Les historiographes de l'École Temporelle de Neo-Sorbonne ont récemment exhumé des fragments particulièrement savoureux des "disputes diplomatiques" du début du XXIe siècle. Parmi ces reliques comportementales, l'échange entre Donald Trump et Emmanuel Macron au Forum de Davos 2024 révèle avec une tendresse presque douloureuse l'innocence de nos ancêtres.
Imaginez : deux hommes, enfermés dans leurs enveloppes biologiques périssables, s'invectivant devant une assemblée physique à propos du "prix des médicaments". Ces pauvres créatures ne savaient pas encore que leurs molécules guérisseuses seraient, un siècle plus tard, aussi banales que l'air qu'ils respiraient avec tant de peine.
"L'ironie est saisissante", confie le Pr. Yuki Nakamura-VII, spécialiste des civilisations pré-Convergence à l'Institut Pan-Temporal. "Ils se battaient pour des brevets sur des assemblages moléculaires que nos enfants de huit ans synthétisent désormais en récréation. C'est comme regarder des fourmis se disputer la propriété des nuages."

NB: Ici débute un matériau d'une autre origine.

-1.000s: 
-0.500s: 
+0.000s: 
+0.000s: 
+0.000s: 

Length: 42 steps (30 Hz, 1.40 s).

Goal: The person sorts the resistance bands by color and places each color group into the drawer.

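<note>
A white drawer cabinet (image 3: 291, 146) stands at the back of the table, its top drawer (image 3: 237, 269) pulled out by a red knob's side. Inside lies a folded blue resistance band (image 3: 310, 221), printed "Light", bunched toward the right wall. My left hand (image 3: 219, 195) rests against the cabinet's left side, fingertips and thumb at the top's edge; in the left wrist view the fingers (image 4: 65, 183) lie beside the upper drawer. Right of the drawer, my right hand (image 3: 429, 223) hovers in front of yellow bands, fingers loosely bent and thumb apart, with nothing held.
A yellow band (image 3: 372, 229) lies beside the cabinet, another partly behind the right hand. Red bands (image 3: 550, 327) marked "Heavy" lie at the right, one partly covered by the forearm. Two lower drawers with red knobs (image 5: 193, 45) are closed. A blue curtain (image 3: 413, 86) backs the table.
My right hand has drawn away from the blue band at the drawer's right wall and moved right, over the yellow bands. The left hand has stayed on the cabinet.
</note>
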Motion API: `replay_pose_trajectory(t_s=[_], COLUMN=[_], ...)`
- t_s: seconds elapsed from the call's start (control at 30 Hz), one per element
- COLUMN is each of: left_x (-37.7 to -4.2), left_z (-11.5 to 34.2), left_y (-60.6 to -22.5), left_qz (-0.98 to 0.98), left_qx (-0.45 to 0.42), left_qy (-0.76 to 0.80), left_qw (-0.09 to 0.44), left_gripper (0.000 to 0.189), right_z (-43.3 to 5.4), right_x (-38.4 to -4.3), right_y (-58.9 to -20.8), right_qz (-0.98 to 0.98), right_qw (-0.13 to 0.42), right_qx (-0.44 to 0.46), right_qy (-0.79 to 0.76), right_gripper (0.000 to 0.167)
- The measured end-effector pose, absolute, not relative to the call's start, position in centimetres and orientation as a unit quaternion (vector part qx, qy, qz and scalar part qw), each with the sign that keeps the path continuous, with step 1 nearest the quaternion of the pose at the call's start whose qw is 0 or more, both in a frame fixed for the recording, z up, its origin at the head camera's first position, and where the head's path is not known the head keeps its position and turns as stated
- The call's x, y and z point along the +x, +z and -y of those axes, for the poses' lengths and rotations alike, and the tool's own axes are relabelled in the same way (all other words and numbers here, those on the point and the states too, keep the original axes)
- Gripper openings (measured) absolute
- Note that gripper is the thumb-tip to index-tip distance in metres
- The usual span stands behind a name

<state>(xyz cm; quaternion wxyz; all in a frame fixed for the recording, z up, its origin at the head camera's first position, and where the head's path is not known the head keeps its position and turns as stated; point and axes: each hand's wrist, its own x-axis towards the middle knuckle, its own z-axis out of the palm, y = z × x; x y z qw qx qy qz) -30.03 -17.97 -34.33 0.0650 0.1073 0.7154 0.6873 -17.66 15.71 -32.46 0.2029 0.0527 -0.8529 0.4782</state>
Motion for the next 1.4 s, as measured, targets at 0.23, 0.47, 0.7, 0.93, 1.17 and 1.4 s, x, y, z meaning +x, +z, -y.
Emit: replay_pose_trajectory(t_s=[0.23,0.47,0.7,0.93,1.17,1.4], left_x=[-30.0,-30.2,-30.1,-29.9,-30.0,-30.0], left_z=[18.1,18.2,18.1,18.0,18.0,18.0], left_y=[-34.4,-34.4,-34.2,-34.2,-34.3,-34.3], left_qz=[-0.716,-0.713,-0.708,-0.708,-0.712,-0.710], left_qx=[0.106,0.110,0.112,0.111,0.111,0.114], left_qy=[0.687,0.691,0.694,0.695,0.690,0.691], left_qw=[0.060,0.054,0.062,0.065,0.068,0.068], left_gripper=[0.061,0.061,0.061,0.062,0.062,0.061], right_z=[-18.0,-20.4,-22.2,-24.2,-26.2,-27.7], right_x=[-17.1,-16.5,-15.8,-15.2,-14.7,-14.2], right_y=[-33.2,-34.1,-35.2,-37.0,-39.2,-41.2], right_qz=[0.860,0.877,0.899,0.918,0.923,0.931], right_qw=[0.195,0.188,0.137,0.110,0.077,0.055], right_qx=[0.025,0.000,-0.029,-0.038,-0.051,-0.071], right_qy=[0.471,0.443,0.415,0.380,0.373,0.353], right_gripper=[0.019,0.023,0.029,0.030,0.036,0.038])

La querelle portait sur ce que nos ancêtres appelaient pompeusement la "régulation pharmaceutique française" - un système où des bureaucrates décidaient collectivement du sort de pilules fabriquées dans d'immenses usines polluantes. Trump, ce curieux personnage devenu depuis figure mythologique des "Derniers Capitalistes", accusait son homologue français de vouloir "augmenter les prix", provoquant les démentis indignés de l'Élysée.
Comme ces préoccupations nous semblent lointaines ! Depuis que le Consortium Médical Unifié a dissout les derniers laboratoires privés en 2089, et surtout depuis l'avènement des bio-imprimantes personnelles post-Singularité, la notion même de "prix" pour un médicament évoque la nostalgie d'un marchandage au souk.
Les traces mémorielles conservées dans nos archives empathiques montrent pourtant que ces hommes souffraient réellement. Trump, dans sa malice primitive, et Macron, avec sa dignité un peu raide, incarnaient chacun une vision du monde condamnée à disparaître. Ils ne pouvaient pas deviner que leurs descendants fusionneraient leurs consciences, que leurs frontières s'effaceraient, que leurs corps même deviendraient optionnels.
Cette anecdote de Davos 2024 me rappelle ces vieilles montres mécaniques que collectionnent les Gardiens terrestres : objets magnifiques dans leur inutilité, témoins émouvants d'une époque où l'humanité mesurait encore le temps en battements de cœur. Nos ancêtres se chamaillaient sur des vétilles avec tant de passion ! Ils ne savaient pas qu'ils étaient déjà en train d'écrire, dispute après dispute, les premiers chapitres de notre convergence actuelle.
Peut-être faut-il voir dans ces querelles dérisoires les derniers soubresauts d'une espèce encore prisonnière de sa condition biologique, avant qu'elle n'apprenne enfin à rêver plus grand que ses frontières.